Negli ultimi anni, il viaggio si è imposto come un imperativo culturale per le nuove generazioni. I viaggi di gruppo, in particolare, stanno conoscendo un boom: esperienze condivise, itinerari preconfezionati e la rassicurante certezza di non essere mai soli. Come raccontato in un recente articolo de “Il Mattino”, questa tendenza rivela una crescente sete di scoperta tra i giovani, desiderosi di riempire la propria vita di esperienze, collezionando mete, fotografie e momenti da condividere sui social.
Ma che cosa si cela dietro questa corsa al viaggio? Molte volte nulla, tranne un sano spirito di conoscenza e spensieratezza, un innocente desiderio di varcare i propri confini, rivalsa o fascino dell’ignoto, riscoperta o malinconia di luoghi cari.
Se da un lato è innegabile il valore dell’apertura culturale e della crescita che esso può portare, dall’altro è lecito domandarsi: è sempre autentico desiderio di esplorare il mondo, o talvolta è una fuga da sé stessi? Siamo davvero disposti a confrontarci con ciò che troviamo dentro di noi, o preferiamo distrarci navigando su acque distese ma superficiali? Sia chiaro, nulla in contrario anche a un semplice staccare la spina dai problemi di tutti i giorni, ma a volte il desiderio è un po’ più contorto di quanto appaia.
Seppur iperconnessi, più che mai soffriamo tanto di una profonda solitudine interiore. Il viaggio diventa così una via di fuga dall’introspezione: si conosce il mondo, ma si evita accuratamente di guardarsi dentro. Per molti, il moto perpetuo è un anestetico del cuore, il tentativo di colmare un vuoto apparente che solo il silenzio potrebbe rivelare e sciogliere facendoci alzare lo sguardo al Cielo.
La volontà umana non sceglie mai il male in quanto tale: si rifugia piuttosto in un bene minore, lasciando da parte il bene maggiore. Così, il viaggiare per mettere nel freezer i nostri veri desideri più alti – che non è il caso di tutti, ma per molti è valido – non è la scelta di un male, ma di un bene minore a fronte di un bene maggiore. Ci concentriamo sulla superficiale felicità di un viaggio, e mettiamo i paraocchi nel considerare il bene maggiore: la vera felicità a cui tutti siamo chiamati.
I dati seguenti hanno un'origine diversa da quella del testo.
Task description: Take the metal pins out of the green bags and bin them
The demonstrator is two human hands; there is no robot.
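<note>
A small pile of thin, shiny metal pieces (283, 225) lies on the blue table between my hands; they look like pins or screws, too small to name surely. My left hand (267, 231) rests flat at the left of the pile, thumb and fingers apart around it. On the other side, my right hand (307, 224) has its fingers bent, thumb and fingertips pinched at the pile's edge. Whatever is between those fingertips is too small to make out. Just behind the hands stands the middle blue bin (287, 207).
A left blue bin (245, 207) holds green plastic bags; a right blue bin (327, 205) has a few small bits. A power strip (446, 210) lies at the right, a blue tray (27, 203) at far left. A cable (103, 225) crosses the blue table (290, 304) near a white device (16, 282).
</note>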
E pure nel piano sociale, e in particolare nel mondo degli adulti, il viaggio si è sostituito al fine ultimo: viviamo per le vacanze, lavoriamo per le vacanze, contiamo quanti giorni mancano al mare. 350 giorni spesi per 15 di viaggio-vacanza. Quanto possiamo essere infelici per cadere schiavi di questo circolo vizioso?